## Required action
All lines of the material below that include the string "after" are to be copied.
#####
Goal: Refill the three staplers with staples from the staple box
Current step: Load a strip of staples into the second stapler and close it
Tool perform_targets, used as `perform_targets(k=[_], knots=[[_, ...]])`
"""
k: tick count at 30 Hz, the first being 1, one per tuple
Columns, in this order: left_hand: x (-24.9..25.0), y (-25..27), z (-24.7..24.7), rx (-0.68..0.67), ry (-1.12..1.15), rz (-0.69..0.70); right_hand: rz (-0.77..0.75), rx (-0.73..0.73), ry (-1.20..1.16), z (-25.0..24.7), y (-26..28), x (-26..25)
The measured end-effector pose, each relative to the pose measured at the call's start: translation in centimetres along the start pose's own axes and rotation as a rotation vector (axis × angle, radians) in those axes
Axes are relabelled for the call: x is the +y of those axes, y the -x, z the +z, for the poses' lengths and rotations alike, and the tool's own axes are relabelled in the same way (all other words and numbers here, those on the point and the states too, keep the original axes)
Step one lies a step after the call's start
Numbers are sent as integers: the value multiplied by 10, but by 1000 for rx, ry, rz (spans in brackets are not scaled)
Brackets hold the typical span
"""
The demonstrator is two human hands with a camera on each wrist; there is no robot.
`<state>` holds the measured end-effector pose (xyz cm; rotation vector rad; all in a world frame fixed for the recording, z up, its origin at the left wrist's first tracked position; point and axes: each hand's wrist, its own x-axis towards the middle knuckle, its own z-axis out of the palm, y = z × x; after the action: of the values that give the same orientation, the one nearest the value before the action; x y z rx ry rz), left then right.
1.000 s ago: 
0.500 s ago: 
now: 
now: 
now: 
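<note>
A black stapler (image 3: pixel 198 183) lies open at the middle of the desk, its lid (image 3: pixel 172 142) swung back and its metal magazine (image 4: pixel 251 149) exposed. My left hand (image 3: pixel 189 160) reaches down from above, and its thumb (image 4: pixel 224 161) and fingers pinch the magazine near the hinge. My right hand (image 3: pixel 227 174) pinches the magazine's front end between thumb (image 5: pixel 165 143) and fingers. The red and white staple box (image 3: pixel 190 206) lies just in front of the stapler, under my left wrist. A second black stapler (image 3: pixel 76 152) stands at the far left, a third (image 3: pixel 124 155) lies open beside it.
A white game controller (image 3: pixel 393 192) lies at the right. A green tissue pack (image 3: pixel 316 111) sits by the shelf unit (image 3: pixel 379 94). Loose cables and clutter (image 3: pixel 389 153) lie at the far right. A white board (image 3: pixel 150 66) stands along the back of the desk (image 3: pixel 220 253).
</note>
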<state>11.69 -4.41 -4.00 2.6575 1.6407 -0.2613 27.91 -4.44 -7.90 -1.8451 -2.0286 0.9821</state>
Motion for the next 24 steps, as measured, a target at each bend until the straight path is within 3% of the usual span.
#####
## Response to the exercise
Step one lies a step after the call's start
`<state>` holds the measured end-effector pose (xyz cm; rotation vector rad; all in a world frame fixed for the recording, z up, its origin at the left wrist's first tracked position; point and axes: each hand's wrist, its own x-axis towards the middle knuckle, its own z-axis out of the palm, y = z × x; after the action: of the values that give the same orientation, the one nearest the value before the action; x y z rx ry rz), left then right.

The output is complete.